Most people seem to lack interest in watching what's going on behind the curtains of a movie. I know that because I myself did that back then. I mean, what's the point? I can probably predict what's there already, even before I have a look myself. Cables, wires, cameras at different angles, those are probably it.
If you take a look at a story as well, you don't need to see a script to appreciate how the people behind it did all the work. You can already see that they did a very awesome job at it. The actors and actresses all did great, and that's the end of it all.
But when we talk about love, it's different.
You know, I used to look at my life as a movie.
Not just that, but I am also the director and script writer of my own life story. Every waking moment, I always think that I am the main character. I am the actress of a movie. I am taking the lead role in a drama. Then I would think if I will have a happy day ahead or another sad one. Sometimes I would write the script ahead of time, plan out how the scenes happen, at what time and moment I should execute it. If some unwritten things happen, I scratch the script and go along with the flow. It's as easy as that.
Sadly though, when things go wrong, I can't edit it out. I cannot mend the mistakes I make and take another taping of the scene, no. What's done is done. It's as if I'm writing the movie as it gets along. I am not going to have any retakes. Every night, when I finally replay the tapes and lay them all before me to double check, I comprehend whether or not I should edit the scenes. If I don't see anything worth showing, I keep silent and throw it all away. Once again, I have to prepare myself to meet people, see places, and face feelings in a much better way.

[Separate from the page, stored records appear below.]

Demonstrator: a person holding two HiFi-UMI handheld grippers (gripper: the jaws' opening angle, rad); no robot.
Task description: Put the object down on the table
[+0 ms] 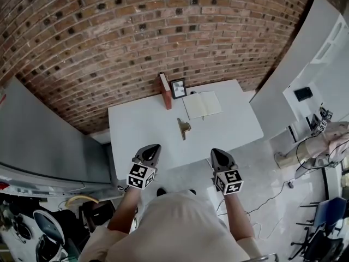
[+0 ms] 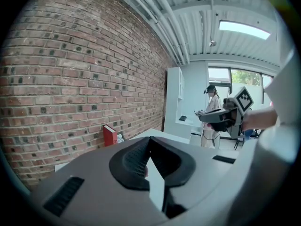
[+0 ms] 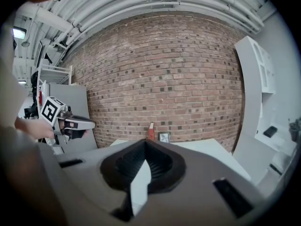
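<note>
Left gripper [image 1: 151,148] and right gripper [image 1: 217,154] hang over the white surface's [image 1: 136,132] near edge, fingers [image 2: 131,161] clenched on nothing. Tan clip [image 1: 184,128] lies mid-surface, well apart from both, near an open notebook [image 1: 202,104].

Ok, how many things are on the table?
4: red book upright at the far edge, picture frame beside it, open notebook right of them, tan clip near the middle. Tiny ones could be missed.
</note>
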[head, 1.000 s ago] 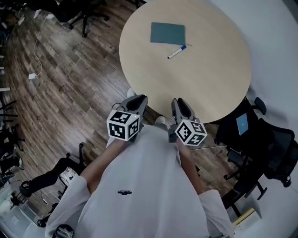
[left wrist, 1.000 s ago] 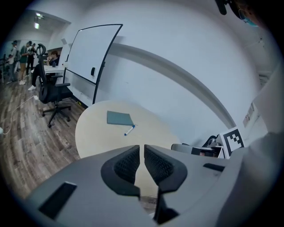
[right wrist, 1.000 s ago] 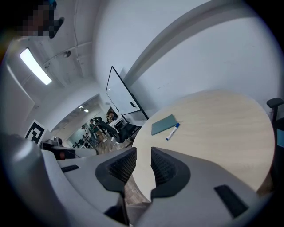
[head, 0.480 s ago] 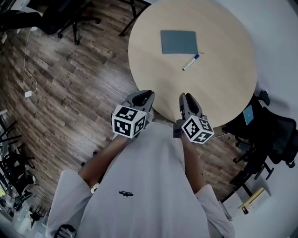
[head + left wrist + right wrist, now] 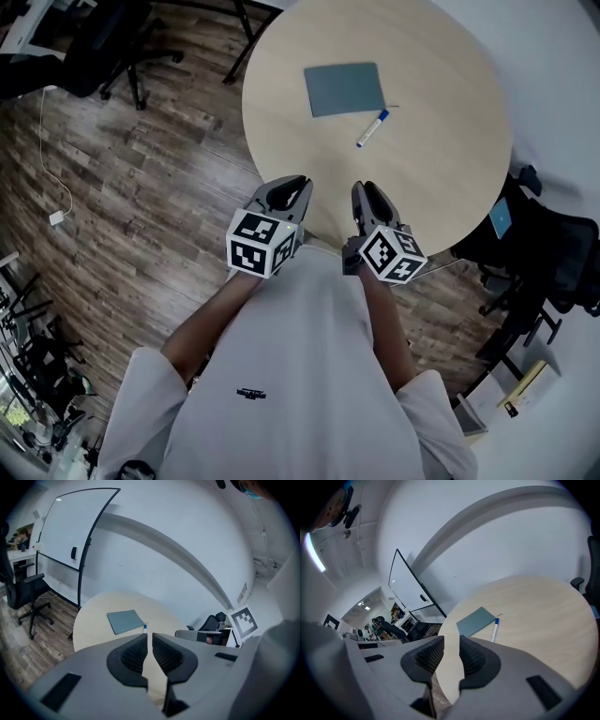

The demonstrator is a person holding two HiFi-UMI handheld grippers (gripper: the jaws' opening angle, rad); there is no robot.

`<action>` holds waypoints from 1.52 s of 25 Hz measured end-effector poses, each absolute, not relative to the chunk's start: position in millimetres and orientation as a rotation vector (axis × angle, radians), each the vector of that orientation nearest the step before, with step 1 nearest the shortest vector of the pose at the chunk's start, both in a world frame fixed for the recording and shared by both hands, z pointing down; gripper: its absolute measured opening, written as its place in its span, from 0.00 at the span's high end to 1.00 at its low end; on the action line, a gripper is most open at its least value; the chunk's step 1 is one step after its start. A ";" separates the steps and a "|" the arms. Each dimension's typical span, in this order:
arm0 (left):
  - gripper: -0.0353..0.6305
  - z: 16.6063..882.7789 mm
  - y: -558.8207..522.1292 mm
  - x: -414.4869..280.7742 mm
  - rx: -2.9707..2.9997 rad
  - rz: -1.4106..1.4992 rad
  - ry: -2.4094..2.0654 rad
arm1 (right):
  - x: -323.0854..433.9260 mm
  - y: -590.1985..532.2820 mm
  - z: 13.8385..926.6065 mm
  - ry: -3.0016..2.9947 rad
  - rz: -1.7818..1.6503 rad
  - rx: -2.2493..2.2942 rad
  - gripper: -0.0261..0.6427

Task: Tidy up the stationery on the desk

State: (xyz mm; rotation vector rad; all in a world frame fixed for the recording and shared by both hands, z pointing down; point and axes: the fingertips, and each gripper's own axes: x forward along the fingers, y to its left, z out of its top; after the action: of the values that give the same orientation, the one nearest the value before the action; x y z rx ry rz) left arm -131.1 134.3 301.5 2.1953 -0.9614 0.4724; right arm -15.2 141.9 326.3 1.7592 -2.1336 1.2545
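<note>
task not begun: notebook (image 5: 345, 89) and marker (image 5: 372, 128) lie just beside each other on the far half of the round table (image 5: 431, 178); at its near edge left gripper (image 5: 286, 190) is closed and empty, right gripper (image 5: 367, 194) narrowly parted, empty

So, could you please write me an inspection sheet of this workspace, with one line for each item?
Surface: round light-wood table, mostly bare.
Job's things: grey-blue notebook lying flat; blue-capped marker close by its corner.
Clutter: nothing seen on the table.
Grippers: left tongs shut, empty; right tongs slightly open, empty; both are at the table's near edge, short of the stationery.
Cables: white cable with a plug on the floor, left of the table.
Surroundings: wooden floor, office chairs, whiteboard by the wall.
</note>
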 end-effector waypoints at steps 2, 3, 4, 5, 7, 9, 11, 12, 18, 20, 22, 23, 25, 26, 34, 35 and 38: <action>0.88 300.8 128.2 -126.1 2.199 0.482 -0.961 | -9.7 136.5 326.0 -2.123 1.252 1.759 0.78; 0.88 301.3 124.2 -123.1 2.204 0.490 -0.961 | -6.0 132.7 326.3 -2.121 1.247 1.758 0.78; 0.88 302.5 119.9 -119.6 2.208 0.499 -0.961 | -1.9 128.3 326.7 -2.123 1.243 1.757 0.78; 0.88 304.1 115.5 -115.7 2.211 0.507 -0.958 | 2.6 123.7 327.3 -2.125 1.239 1.755 0.78; 0.88 308.1 108.7 -107.4 2.214 0.523 -0.954 | 11.4 115.1 329.3 -2.131 1.239 1.747 0.78; 0.88 312.9 102.8 -99.6 2.214 0.541 -0.954 | 19.4 107.2 333.0 -2.134 1.253 1.739 0.78; 0.88 320.3 94.4 -91.7 2.211 0.564 -0.954 | 26.5 96.9 339.4 -2.135 1.274 1.736 0.78; 0.88 325.2 89.5 -87.5 2.207 0.576 -0.951 | 29.7 90.9 343.8 -2.133 1.284 1.736 0.78; 0.88 349.4 58.5 -64.8 2.214 0.620 -0.945 | 44.4 53.2 365.7 -2.125 1.320 1.733 0.78; 0.88 357.7 47.9 -60.2 2.221 0.636 -0.943 | 48.3 42.0 372.0 -2.120 1.331 1.742 0.78; 0.88 367.3 37.3 -57.1 2.213 0.648 -0.950 | 53.2 31.6 379.8 -2.110 1.348 1.745 0.78; 0.88 372.2 31.5 -55.8 2.209 0.655 -0.957 | 56.2 26.6 384.3 -2.103 1.362 1.747 0.78; 0.88 383.3 18.4 -54.3 2.206 0.672 -0.968 | 61.9 16.8 396.2 -2.078 1.399 1.760 0.78; 0.88 389.6 11.3 -54.0 2.206 0.682 -0.970 | 63.8 12.1 403.3 -2.062 1.421 1.767 0.78; 0.88 432.2 -38.2 -57.0 2.208 0.725 -0.982 | 52.8 -26.1 444.6 -2.042 1.498 1.752 0.78; 0.88 437.6 -41.5 -55.6 2.207 0.728 -0.981 | 53.0 -29.4 449.0 -2.040 1.508 1.753 0.78; 0.88 453.2 -50.3 -51.0 2.194 0.737 -0.985 | 55.9 -39.3 461.0 -2.029 1.562 1.761 0.78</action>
State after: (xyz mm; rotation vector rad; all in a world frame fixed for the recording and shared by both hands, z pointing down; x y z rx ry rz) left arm -51.0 -50.3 453.2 2.1944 -0.9847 0.7370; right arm 55.9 -39.3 461.0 1.7611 -2.0286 1.5624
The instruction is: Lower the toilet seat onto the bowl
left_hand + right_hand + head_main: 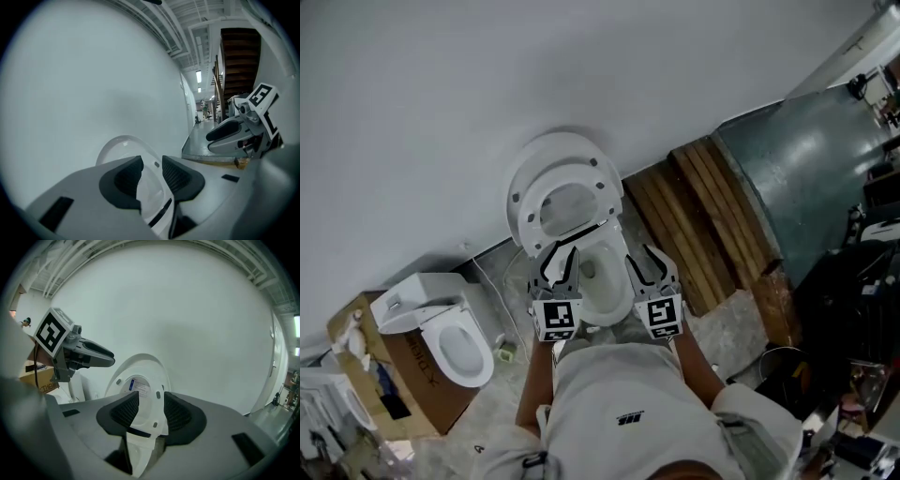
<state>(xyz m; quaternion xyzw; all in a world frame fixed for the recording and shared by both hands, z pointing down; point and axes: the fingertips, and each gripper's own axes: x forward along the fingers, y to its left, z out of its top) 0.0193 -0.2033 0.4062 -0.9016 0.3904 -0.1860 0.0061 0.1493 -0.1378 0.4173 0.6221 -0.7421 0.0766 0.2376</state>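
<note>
The white toilet seat [528,217] stands raised with the lid [551,150] against the wall, above the open bowl [620,281]. In the right gripper view the seat [161,380] shows its underside with bumpers and a label. My left gripper [562,248] hovers in front of the seat's lower left. Its jaws are drawn nearly together and nothing is held; the seat [119,145] shows beyond them [152,161]. My right gripper [645,255] hangs over the bowl's right side, its jaws [151,397] a narrow gap apart and empty. Each gripper shows in the other's view: left [86,355], right [234,133].
A second toilet [450,337] sits on a cardboard box [417,380] at the left. Wooden planks [698,216] and a grey metal panel [806,159] lean on the wall to the right. Dark clutter [862,309] fills the far right.
</note>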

Then now I realize, if you take a look behind the scenes on one's life movie, you may see a nervous, anxious, probably scared person. You might wonder why she's like this when you think she's not the kind of person. It will make you think: "I don't really see her crying much. Is something wrong with her?" Or maybe, you'd think: "I thought she already was over the guy. What's she doing now that no one's watching?" The truth is, to make the movie worth watching, she had to make it look like she's fine, as if all her sorrow, anguish, pain, and problems don't have any effect on her. She won't let you see what she's really going through. You won't see the fear and the sadness in her face. You probably might never even know why you saw something like that only in hidden view.
What do you call her then? I bet right now, you're calling her...
scared,
weak,
fragile,
right?
The truth is, she's scared that people who watch her life story would get it all wrong. She's afraid that people would think that she's obsessed or crazy or delusional because what they saw was her happy side where in fact she was totally in pain inside. And she thinks something like that should be kept hidden away, locked up in the chests of heart heart, and never looked at again. She throws many of her written scripts away because all it seemed now was useless and garbage.

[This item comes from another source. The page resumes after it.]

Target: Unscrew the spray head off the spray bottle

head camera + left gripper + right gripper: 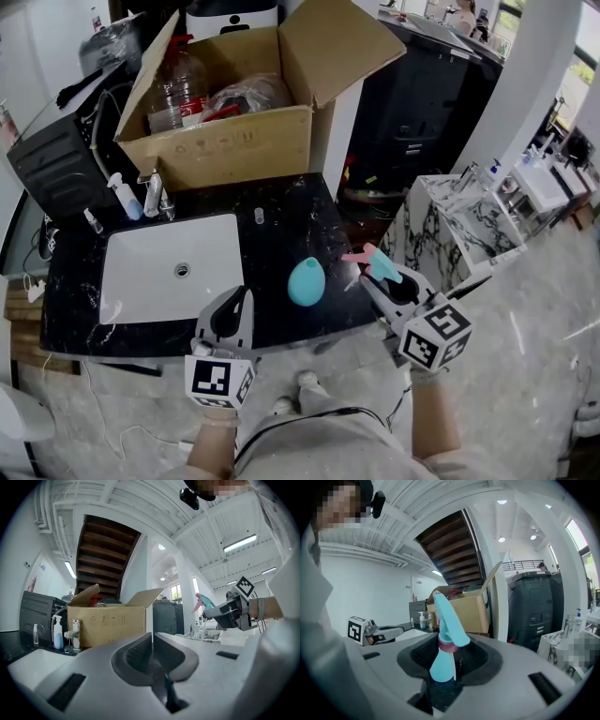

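**Head view.** A black, white-veined marble tabletop has a white rectangular sink set into it. An open brown cardboard box stands at the back, with a chrome tap in front of it. The teal egg-shaped spray bottle body rests on the tabletop right of the sink, near the front edge, with no head on it. The right hand-held gripper is off the tabletop's front right corner, near the bottle body but apart from it. The teal spray head with a pink nozzle sticks out of its jaws. The left hand-held gripper is at the front edge, beside the sink's right corner.

**Left gripper view.** The jaws are clenched pad to pad, with only a thin seam between them and nothing held. Beyond them are the cardboard box and a white pump bottle of blue liquid. The right hand-held gripper is off to the right, with the spray head pointing up from it.

**Right gripper view.** The jaws are clamped on the flared teal lower part of the spray head. A pink collar ring sits just above the pads, and the teal trigger part rises upright past it. The left hand-held gripper is at the left.
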Tool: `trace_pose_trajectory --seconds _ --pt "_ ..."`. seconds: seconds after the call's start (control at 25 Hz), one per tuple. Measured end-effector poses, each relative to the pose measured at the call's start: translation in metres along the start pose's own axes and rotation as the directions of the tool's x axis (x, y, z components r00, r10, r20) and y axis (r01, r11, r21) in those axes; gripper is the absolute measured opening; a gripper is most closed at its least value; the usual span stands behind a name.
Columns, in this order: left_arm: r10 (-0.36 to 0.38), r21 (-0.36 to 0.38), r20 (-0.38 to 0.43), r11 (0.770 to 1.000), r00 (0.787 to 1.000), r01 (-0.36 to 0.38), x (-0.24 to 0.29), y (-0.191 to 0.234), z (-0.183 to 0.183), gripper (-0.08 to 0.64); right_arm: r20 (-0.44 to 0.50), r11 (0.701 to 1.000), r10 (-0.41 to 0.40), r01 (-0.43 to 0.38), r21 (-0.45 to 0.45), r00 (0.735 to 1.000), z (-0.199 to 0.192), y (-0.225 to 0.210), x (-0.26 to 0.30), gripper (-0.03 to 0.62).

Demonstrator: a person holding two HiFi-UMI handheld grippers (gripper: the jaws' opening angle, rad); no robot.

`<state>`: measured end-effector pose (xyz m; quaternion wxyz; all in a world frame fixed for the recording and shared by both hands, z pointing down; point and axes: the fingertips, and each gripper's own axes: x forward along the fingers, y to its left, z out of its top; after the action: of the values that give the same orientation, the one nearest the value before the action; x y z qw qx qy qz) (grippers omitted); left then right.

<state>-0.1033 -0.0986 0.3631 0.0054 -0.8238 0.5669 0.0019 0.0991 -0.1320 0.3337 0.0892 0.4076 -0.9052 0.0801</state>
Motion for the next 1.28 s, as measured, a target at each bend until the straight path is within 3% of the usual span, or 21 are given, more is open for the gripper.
trace_pose_trajectory --seconds 1.28 --pt "0.047 -0.012 0.0 0.999 0.999 -0.047 -0.006 0.007 -0.005 0.015 0.032 0.998 -0.047 0.046 0.034 0.998 -0.01 -0.003 -0.012 0.15"
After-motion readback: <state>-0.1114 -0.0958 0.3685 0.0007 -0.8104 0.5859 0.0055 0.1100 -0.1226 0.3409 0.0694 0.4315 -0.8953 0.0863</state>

That's what's really behind it all.
You know, sometimes people just don't really understand all that because they themselves don't realize that they're doing the same thing. They are also masking their feelings out. They pretend that they're so strong, so violent, so brave where in fact they're actually afraid of what might come. Their lives have become movies, and their movies become their lives. They have become actors and actresses in real life. Even by accident.
The truth is, what we really wanted to do was to connect. We want to feel that someone else can relate to the movie we're making. We need someone to understand why we do things this way, even though they don't follow the script. We watch other people's life movies, thinking if they are like us, if we're not alone in this isolating world full of people who may only care about their own scripts.
This is the true purpose of having behind the scenes. This is the time when we sit and share our ideas to make a movie better looking for others to watch, to achieve a goal that not just one person can make. This is the time when we can relate, react, and fix our future mistakes. It is when we realize we need other people's love, support and cooperation to make the movie a success because it is not something you can do alone.
But now, honestly, I want to peek at another movie's curtain to see if it matches with my own, see if I am doing the right things to synchronize with another's heartbeat, see if his movie and mine are rolling quite similarly, if the movie he's making up front isn't the truth in his script.
Because you can only know and truly understand a person if you take a look behind the scenes.